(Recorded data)
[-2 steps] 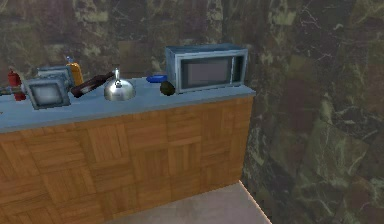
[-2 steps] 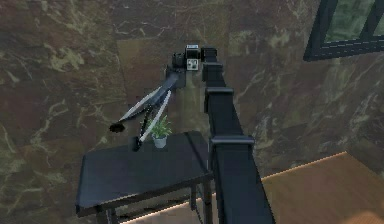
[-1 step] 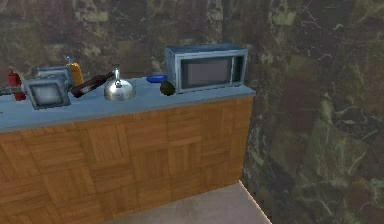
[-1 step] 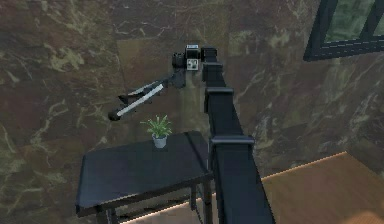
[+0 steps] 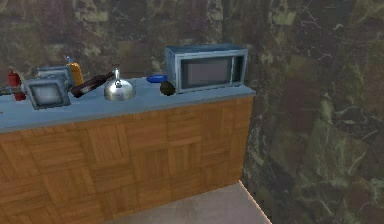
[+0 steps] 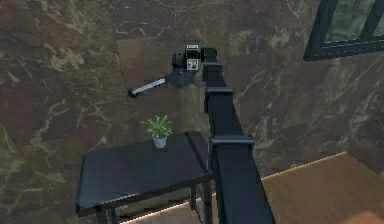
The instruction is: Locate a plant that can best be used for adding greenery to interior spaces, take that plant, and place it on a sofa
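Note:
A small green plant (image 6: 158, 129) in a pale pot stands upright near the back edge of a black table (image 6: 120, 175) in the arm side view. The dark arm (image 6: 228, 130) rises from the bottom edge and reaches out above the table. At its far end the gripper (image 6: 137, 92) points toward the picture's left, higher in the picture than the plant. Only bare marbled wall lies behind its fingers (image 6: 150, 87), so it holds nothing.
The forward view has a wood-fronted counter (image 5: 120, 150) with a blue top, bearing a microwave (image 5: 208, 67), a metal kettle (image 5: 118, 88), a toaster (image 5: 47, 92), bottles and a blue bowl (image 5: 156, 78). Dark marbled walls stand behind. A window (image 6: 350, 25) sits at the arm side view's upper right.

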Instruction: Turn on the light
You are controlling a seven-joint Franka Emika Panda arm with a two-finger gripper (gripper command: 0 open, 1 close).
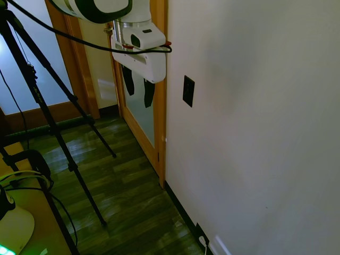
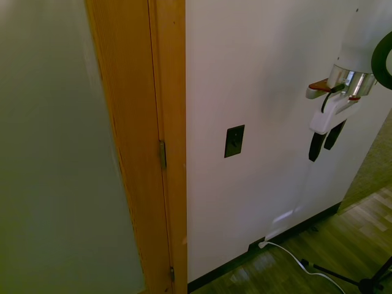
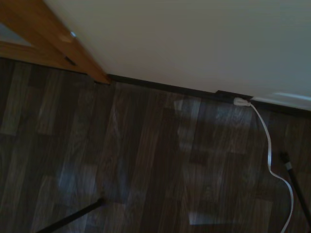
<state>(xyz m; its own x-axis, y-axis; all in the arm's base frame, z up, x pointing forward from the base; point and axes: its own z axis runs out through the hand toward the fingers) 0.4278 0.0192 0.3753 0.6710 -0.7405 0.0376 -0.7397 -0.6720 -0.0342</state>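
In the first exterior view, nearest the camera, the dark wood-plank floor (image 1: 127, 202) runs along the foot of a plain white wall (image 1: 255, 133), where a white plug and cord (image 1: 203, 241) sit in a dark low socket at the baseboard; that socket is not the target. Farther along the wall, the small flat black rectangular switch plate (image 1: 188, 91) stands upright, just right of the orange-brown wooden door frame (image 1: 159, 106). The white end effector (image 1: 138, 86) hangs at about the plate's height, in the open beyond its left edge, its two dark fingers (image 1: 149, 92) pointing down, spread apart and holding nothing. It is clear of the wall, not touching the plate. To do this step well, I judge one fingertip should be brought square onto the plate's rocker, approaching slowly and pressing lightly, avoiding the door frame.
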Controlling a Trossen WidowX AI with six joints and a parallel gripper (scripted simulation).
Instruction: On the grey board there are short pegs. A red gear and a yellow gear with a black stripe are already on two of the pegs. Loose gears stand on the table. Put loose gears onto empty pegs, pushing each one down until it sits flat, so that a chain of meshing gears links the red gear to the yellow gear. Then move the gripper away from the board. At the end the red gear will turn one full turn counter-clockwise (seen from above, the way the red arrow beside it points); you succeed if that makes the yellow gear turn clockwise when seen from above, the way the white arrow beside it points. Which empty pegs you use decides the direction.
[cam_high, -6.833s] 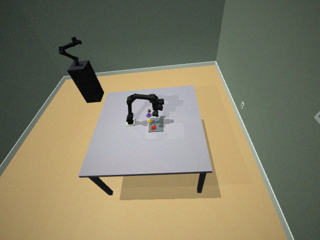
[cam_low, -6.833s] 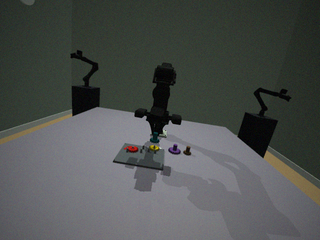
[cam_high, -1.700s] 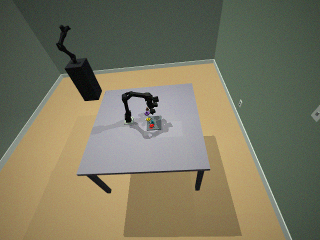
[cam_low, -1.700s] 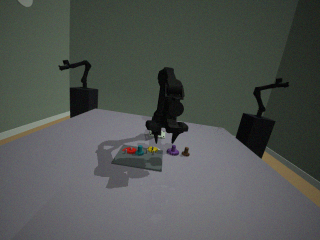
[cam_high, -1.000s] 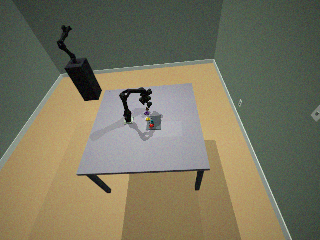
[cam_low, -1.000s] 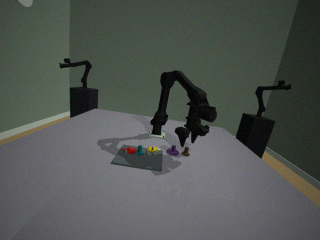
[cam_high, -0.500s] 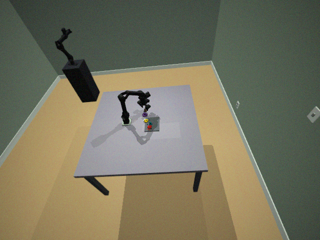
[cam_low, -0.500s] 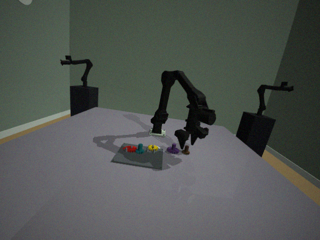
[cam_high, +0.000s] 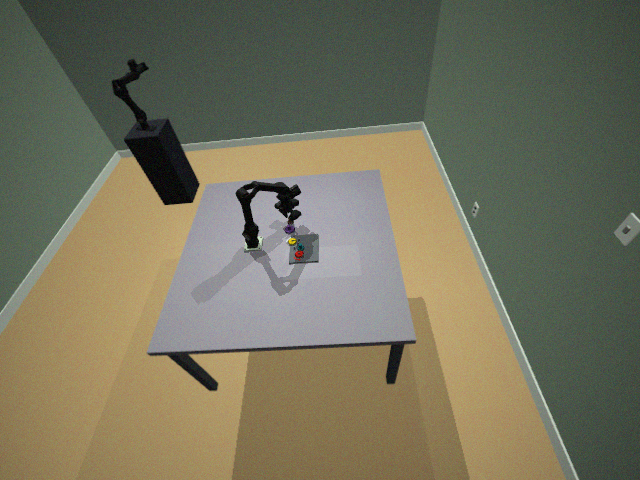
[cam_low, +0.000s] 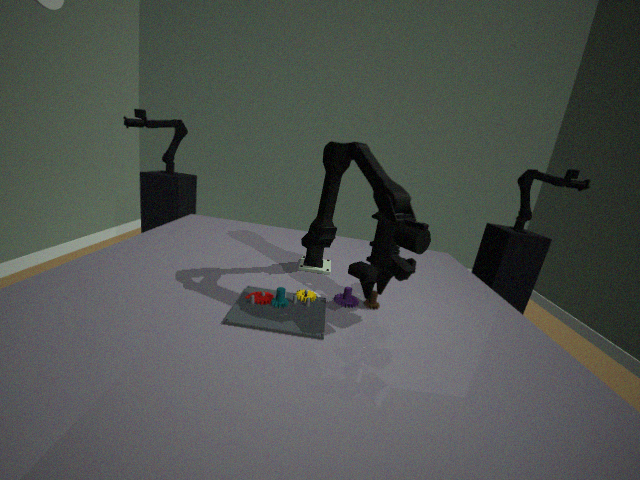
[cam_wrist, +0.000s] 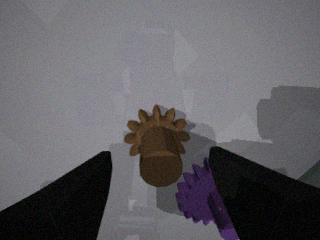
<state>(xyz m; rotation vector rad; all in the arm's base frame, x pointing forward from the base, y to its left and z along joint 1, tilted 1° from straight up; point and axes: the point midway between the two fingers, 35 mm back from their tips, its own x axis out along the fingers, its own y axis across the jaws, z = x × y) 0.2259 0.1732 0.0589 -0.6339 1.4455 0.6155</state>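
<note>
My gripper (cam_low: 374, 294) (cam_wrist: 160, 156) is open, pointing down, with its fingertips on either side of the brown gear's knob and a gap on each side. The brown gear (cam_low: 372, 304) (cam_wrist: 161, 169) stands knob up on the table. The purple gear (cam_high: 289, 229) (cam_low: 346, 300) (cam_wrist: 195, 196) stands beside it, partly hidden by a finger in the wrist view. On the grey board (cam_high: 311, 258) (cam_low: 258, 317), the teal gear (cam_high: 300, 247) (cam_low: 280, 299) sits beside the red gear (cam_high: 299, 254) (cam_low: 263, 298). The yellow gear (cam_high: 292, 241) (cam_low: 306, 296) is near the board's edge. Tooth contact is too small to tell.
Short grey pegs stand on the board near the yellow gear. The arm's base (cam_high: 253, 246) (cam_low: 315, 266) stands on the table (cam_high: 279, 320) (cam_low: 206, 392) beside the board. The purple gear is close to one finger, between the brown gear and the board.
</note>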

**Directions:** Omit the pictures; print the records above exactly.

**Solution below:**
[-2 steps] 
[-2 steps] 
[-1 step] 
[-1 step] 
[+0 steps] 
[+0 steps] 
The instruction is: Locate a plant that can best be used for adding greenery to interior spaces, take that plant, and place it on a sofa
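Note:
A small green plant (image 6: 158, 129) in a pale pot stands upright near the back edge of a black table (image 6: 120, 175) in the arm side view. The dark arm (image 6: 228, 130) rises from the bottom edge and reaches out above the table. At its far end the gripper (image 6: 137, 92) points toward the picture's left, higher in the picture than the plant. Only bare marbled wall lies behind its fingers (image 6: 150, 87), so it holds nothing.
The forward view has a wood-fronted counter (image 5: 120, 150) with a blue top, bearing a microwave (image 5: 208, 67), a metal kettle (image 5: 118, 88), a toaster (image 5: 47, 92), bottles and a blue bowl (image 5: 156, 78). Dark marbled walls stand behind. A window (image 6: 350, 25) sits at the arm side view's upper right.
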
Instruction: Turn on the light
You are controlling a seven-joint Franka Emika Panda arm with a two-finger gripper (gripper command: 0 open, 1 close).
<state>(xyz m; its own x-axis, y-axis; all in the arm's base frame, z up, x pointing forward from the base; point and axes: its own z axis runs out through the hand toward the fingers) 0.4278 0.0192 0.3753 0.6710 -0.7405 0.0376 -0.7397 -0.6720 -0.0342</state>
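In the first exterior view, nearest the camera, the dark wood-plank floor (image 1: 127, 202) runs along the foot of a plain white wall (image 1: 255, 133), where a white plug and cord (image 1: 203, 241) sit in a dark low socket at the baseboard; that socket is not the target. Farther along the wall, the small flat black rectangular switch plate (image 1: 188, 91) stands upright, just right of the orange-brown wooden door frame (image 1: 159, 106). The white end effector (image 1: 138, 86) hangs at about the plate's height, in the open beyond its left edge, its two dark fingers (image 1: 149, 92) pointing down, spread apart and holding nothing. It is clear of the wall, not touching the plate. To do this step well, I judge one fingertip should be brought square onto the plate's rocker, approaching slowly and pressing lightly, avoiding the door frame.
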Controlling a Trossen WidowX AI with six joints and a parallel gripper (scripted simulation).
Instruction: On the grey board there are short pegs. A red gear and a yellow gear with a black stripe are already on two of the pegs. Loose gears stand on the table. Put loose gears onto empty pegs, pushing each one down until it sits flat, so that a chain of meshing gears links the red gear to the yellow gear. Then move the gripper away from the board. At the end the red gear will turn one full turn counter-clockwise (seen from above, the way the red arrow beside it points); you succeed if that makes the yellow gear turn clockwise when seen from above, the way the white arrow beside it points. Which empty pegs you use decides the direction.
[cam_high, -6.833s] 
[cam_low, -6.833s] 
[cam_high, -1.700s] 
[cam_low, -1.700s] 
[cam_high, -1.000s] 
[cam_low, -1.000s] 
[cam_high, -0.500s] 
[cam_low, -0.500s] 
[cam_high, +0.000s] 
[cam_low, +0.000s] 
[cam_wrist, +0.000s] 
<state>(xyz m; rotation vector rad; all in the arm's base frame, x pointing forward from the base, y to its left and z along joint 1, tilted 1° from straight up; point and axes: the point midway between the two fingers, 35 mm back from their tips, its own x axis out along the fingers, its own y axis across the jaws, z = x × y) 0.2259 0.1732 0.0589 -0.6339 1.4455 0.6155</state>
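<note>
My gripper (cam_low: 374, 294) (cam_wrist: 160, 156) is open, pointing down, with its fingertips on either side of the brown gear's knob and a gap on each side. The brown gear (cam_low: 372, 304) (cam_wrist: 161, 169) stands knob up on the table. The purple gear (cam_high: 289, 229) (cam_low: 346, 300) (cam_wrist: 195, 196) stands beside it, partly hidden by a finger in the wrist view. On the grey board (cam_high: 311, 258) (cam_low: 258, 317), the teal gear (cam_high: 300, 247) (cam_low: 280, 299) sits beside the red gear (cam_high: 299, 254) (cam_low: 263, 298). The yellow gear (cam_high: 292, 241) (cam_low: 306, 296) is near the board's edge. Tooth contact is too small to tell.
Short grey pegs stand on the board near the yellow gear. The arm's base (cam_high: 253, 246) (cam_low: 315, 266) stands on the table (cam_high: 279, 320) (cam_low: 206, 392) beside the board. The purple gear is close to one finger, between the brown gear and the board.
</note>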

No additional output is expected for this exercise.